BenchAMRking: a Galaxy-based platform for illustrating the major issues associated with current antimicrobial resistance (AMR) gene prediction workflows
Nikolaos Strepis,
Dennis Dollee,
Donny Vrins,
Kevin Vanneste,
Bert Bogaerts,
Catherine Carrillo,
Amrita Bharat,
Kristy Horan,
Norelle L. Sherry,
Torsten Seemann,
Benjamin P. Howden,
Saskia Hiltemann,
Leonid Chindelevitch,
Andrew P. Stubbs,
John P. Hays
Affiliations
Nikolaos Strepis
Department of Medical Microbiology and Infectious Diseases, Erasmus University Medical Centre (Erasmus MC)
Dennis Dollee
Department of Pathology and Clinical Bioinformatics, Erasmus University Medical Centre (Erasmus MC)
Donny Vrins
Department of Pathology and Clinical Bioinformatics, Erasmus University Medical Centre (Erasmus MC)
Kevin Vanneste
Transversal activities in Applied Genomics
Bert Bogaerts
Transversal activities in Applied Genomics
Catherine Carrillo
Canadian Food Inspection Agency
Amrita Bharat
National Microbiology Laboratory, Public Health Agency of Canada
Kristy Horan
Microbiological Diagnostic Unit Public Health Laboratory (MDU-PHL), Department of Microbiology & Immunology, University of Melbourne at the Peter Doherty Institute for Infection & Immunity
Norelle L. Sherry
Microbiological Diagnostic Unit Public Health Laboratory (MDU-PHL), Department of Microbiology & Immunology, University of Melbourne at the Peter Doherty Institute for Infection & Immunity
Torsten Seemann
Microbiological Diagnostic Unit Public Health Laboratory (MDU-PHL), Department of Microbiology & Immunology, University of Melbourne at the Peter Doherty Institute for Infection & Immunity
Benjamin P. Howden
Microbiological Diagnostic Unit Public Health Laboratory (MDU-PHL), Department of Microbiology & Immunology, University of Melbourne at the Peter Doherty Institute for Infection & Immunity
Saskia Hiltemann
Institute of Pharmaceutical Sciences, Faculty of Chemistry and Pharmacy, University of Freiburg
Leonid Chindelevitch
MRC Centre for Global Infectious Disease Analysis, Imperial College London
Andrew P. Stubbs
Department of Medical Microbiology and Infectious Diseases, Erasmus University Medical Centre (Erasmus MC)
John P. Hays
Department of Medical Microbiology and Infectious Diseases, Erasmus University Medical Centre (Erasmus MC)

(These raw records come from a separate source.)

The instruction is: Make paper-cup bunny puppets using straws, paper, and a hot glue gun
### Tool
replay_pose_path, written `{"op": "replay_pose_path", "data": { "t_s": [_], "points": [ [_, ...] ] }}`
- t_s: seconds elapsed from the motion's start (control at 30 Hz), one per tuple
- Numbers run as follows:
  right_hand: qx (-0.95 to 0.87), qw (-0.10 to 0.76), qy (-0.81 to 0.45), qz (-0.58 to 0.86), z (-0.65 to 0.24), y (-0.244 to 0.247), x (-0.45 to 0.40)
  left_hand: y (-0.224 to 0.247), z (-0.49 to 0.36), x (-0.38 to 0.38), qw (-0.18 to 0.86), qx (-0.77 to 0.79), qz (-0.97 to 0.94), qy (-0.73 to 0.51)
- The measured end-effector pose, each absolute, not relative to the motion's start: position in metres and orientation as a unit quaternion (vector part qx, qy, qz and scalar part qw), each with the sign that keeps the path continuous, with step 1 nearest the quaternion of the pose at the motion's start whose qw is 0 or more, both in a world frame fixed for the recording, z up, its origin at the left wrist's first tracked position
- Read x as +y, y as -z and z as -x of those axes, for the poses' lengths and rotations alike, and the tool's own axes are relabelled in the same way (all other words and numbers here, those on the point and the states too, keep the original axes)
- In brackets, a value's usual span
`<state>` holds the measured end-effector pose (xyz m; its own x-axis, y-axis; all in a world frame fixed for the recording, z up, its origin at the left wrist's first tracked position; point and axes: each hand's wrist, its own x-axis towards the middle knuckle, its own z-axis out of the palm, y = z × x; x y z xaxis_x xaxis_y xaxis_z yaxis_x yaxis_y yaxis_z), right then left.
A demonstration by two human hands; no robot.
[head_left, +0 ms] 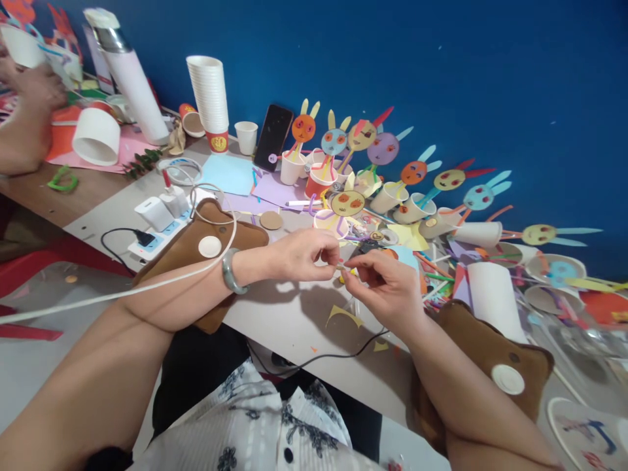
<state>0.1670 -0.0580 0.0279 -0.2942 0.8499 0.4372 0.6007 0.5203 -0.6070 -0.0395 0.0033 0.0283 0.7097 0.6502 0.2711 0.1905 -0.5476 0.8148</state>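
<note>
My left hand point(307, 254) and my right hand point(385, 284) meet over the table with their fingertips almost touching. Each is closed in a pinch. Between the fingertips is a tiny piece, partly yellowish, too small to name. A jade-like bangle point(229, 271) circles my left wrist. Just beyond my hands stands a paper cup point(330, 226) with a yellow paper bunny face point(348, 203) above it. Below them lies a yellow paper scrap point(343, 317) with a curved cut-out.
Paper-cup bunnies point(415, 173) line the blue wall. Stacked cups point(209, 98), a phone point(273, 137) and a white bottle point(130, 82) stand at the back left. A power strip point(159, 239) trails a white cable across my left forearm. Brown cushions point(483, 353) lie under my arms. Another person's hand point(36, 85) holds a cup.
</note>
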Motion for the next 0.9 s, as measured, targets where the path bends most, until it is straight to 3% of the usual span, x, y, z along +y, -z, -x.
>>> {"op": "replay_pose_path", "data": {
  "t_s": [0.3, 0.5, 0.7, 0.9],
  "points": [
    [-0.838, 0.341, -0.071, 0.420, -0.168, -0.023, -0.054, -0.020, 0.039, 0.002, 0.369, 0.238, -0.849, -0.296],
    [-0.825, 0.331, -0.061, 0.454, -0.171, -0.025, -0.053, -0.035, 0.056, 0.019, 0.410, 0.305, -0.796, -0.326],
    [-0.766, 0.394, -0.142, 0.488, -0.178, -0.042, -0.057, -0.020, 0.065, 0.058, 0.367, 0.462, -0.642, -0.490],
    [-0.707, 0.473, -0.133, 0.508, -0.181, -0.059, -0.035, -0.008, 0.059, 0.068, 0.464, 0.420, -0.609, -0.487]
  ]
}}
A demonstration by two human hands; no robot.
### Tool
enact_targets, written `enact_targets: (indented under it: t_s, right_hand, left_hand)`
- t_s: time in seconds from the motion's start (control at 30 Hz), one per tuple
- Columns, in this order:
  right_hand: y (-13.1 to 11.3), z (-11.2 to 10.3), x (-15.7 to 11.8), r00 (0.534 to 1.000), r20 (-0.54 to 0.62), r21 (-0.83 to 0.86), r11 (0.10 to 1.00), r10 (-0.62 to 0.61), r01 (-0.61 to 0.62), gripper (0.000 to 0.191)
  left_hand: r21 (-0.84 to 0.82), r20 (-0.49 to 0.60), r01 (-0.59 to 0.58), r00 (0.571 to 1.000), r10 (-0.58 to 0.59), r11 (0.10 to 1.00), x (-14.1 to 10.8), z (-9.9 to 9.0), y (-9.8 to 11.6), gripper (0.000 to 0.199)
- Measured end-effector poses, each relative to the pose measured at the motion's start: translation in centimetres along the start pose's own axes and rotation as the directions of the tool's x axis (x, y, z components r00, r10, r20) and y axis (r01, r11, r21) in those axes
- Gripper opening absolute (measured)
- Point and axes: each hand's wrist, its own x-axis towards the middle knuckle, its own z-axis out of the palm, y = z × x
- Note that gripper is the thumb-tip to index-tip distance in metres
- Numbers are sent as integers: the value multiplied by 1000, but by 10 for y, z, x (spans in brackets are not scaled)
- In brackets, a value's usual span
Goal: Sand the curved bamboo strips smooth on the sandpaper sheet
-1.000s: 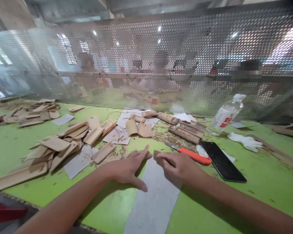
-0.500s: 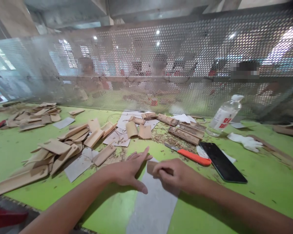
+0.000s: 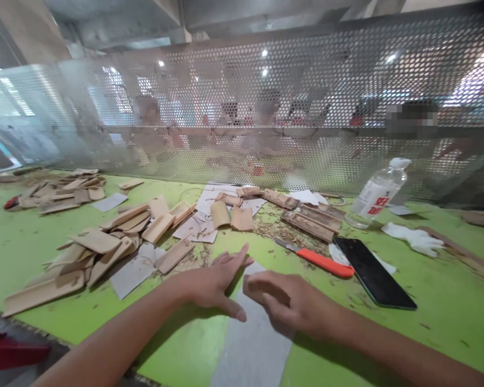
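Observation:
Under my hands a long grey-white strip of paper (image 3: 252,344) lies on the green table (image 3: 181,349). My right hand (image 3: 294,301) is curled over the strip, its fingers closed around a small brown bamboo piece (image 3: 262,293) that is mostly covered by them. To the left, my left hand (image 3: 215,285) rests with fingers stretched out and thumb apart, beside the strip's far left edge, holding nothing. A utility knife (image 3: 322,262) with an orange handle lies beyond my right hand, blade out and pointing left. Next to it is a black phone (image 3: 377,274).
Bamboo pieces (image 3: 97,242) are heaped at the left, with another pile (image 3: 68,191) farther back. Rough bamboo strips (image 3: 310,224) and shavings lie ahead. A plastic bottle (image 3: 377,193) and a white glove (image 3: 413,236) stand and lie right. A perforated metal screen (image 3: 226,150) closes the back.
My right hand's fingers have shifted forward over the bamboo piece, hiding more of it. My left hand keeps its pose. The whole view has moved slightly.

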Motion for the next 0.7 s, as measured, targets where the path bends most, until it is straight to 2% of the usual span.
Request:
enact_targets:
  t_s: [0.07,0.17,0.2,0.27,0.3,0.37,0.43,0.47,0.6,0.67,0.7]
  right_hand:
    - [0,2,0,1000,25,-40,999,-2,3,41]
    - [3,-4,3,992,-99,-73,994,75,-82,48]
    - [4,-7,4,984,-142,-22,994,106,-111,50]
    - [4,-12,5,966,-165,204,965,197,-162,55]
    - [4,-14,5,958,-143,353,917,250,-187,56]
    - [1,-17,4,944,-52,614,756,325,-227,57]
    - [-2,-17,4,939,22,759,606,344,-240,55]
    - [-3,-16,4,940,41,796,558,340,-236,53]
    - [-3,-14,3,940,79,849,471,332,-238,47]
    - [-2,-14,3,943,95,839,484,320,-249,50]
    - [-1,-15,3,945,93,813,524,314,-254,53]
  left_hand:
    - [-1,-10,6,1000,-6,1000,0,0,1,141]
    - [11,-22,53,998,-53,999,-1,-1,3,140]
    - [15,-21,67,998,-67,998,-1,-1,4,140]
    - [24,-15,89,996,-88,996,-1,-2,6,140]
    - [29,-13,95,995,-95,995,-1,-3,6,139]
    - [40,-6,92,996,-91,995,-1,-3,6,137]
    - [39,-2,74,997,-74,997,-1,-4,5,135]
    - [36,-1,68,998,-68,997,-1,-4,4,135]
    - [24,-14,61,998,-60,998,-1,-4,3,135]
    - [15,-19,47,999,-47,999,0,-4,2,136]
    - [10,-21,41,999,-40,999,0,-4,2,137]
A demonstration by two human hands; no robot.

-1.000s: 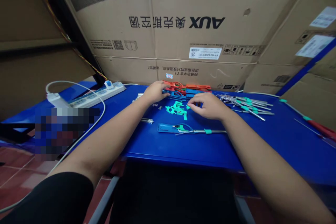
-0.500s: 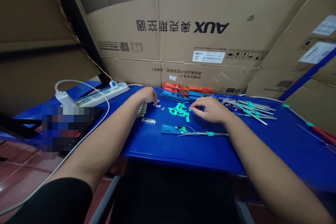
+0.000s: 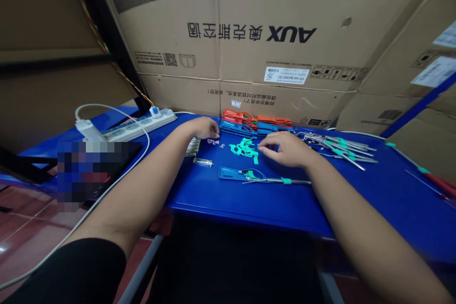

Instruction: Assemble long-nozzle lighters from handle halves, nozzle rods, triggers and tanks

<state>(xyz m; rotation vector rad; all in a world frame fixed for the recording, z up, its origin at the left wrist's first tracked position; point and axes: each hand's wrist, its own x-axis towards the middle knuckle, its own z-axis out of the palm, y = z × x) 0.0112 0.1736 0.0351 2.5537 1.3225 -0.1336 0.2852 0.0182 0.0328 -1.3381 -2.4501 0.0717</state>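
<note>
My left hand (image 3: 204,128) has its fingers curled together just above a small heap of tiny pale pieces (image 3: 213,141); whatever is between its fingertips is too small to name. Across from it, my right hand (image 3: 287,148) is closed in a pinch at the right edge of a pile of green tape strips (image 3: 245,148). A bit of green shows by its fingertips, but I cannot tell whether it is gripped. In front lies a blue plastic holder (image 3: 230,174) with wires and a metal rod (image 3: 295,181) wrapped in green tape. Small glass tubes (image 3: 192,146) lie under my left wrist.
Orange holders (image 3: 274,120) and blue holders (image 3: 237,128) are stacked at the back. Taped metal rods with wires (image 3: 351,149) lie at the right. A white power strip (image 3: 138,124) and a cable (image 3: 145,152) occupy the left. Cardboard (image 3: 249,4) stands behind the blue table (image 3: 249,204).
My left hand has shifted slightly above the tiny pieces, its fingers a little more curled. My right hand stays by the green strips. The whole view has tilted slightly.
</note>
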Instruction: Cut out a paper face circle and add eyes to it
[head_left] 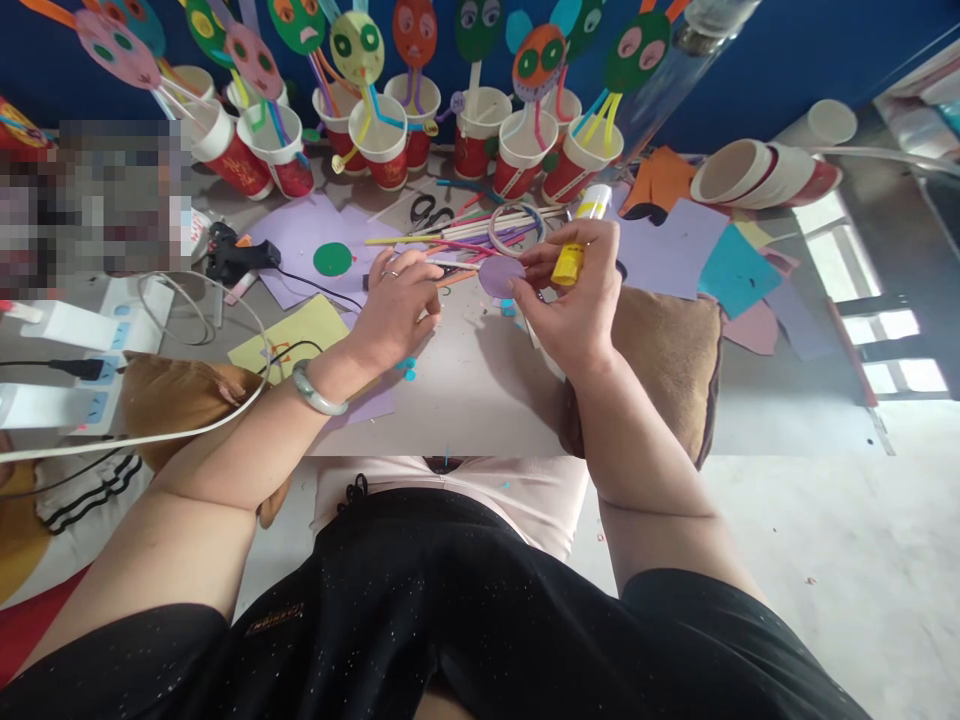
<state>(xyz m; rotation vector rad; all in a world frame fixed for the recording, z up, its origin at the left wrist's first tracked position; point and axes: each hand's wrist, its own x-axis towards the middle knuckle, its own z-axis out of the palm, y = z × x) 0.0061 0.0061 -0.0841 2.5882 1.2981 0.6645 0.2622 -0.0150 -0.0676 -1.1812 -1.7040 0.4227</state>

Abstract Background The Joint Programming Initiative on Antimicrobial Resistance (JPIAMR) networks ‘Seq4AMR’ and ‘B2B2B AMR Dx’ were established to promote collaboration between microbial whole genome sequencing (WGS) and antimicrobial resistance (AMR) stakeholders. A key topic discussed was the frequent variability in results obtained between different microbial WGS-related AMR gene prediction workflows. Further, comparative benchmarking studies are difficult to perform due to differences in AMR gene prediction accuracy and a lack of agreement in the naming of AMR genes (semantic conformity) for the results obtained. To illustrate this problem, and as a capacity-building exercise to encourage stakeholder involvement, a comparative Galaxy-based BenchAMRking platform was developed and validated using datasets from bacterial species with PCR-verified AMR gene presence or absence information from abritAMR. Results The Galaxy-based BenchAMRking platform ( https://erasmusmc-bioinformatics.github.io/benchAMRking/ ) specifically focusses on the steps involved in identifying AMR genes from raw reads and sequence assemblies. The platform currently comprises four well-characterised and published workflows that have previously been used to identify AMR genes using WGS data from several different bacterial species. These four workflows, which include the ISO certified abritAMR workflow, make use of different computational tools (or tool versions), and interrogate different AMR gene sequence databases. By utilising their own data, users can investigate potential AMR gene-calling problems associated with their own in silico workflows/protocols, with a potential use case outlined in this publication. Conclusions BenchAMRking is a Galaxy-based comparison platform where users can access, visualise, and explore some of the major discrepancies associated with AMR gene prediction from microbial WGS data.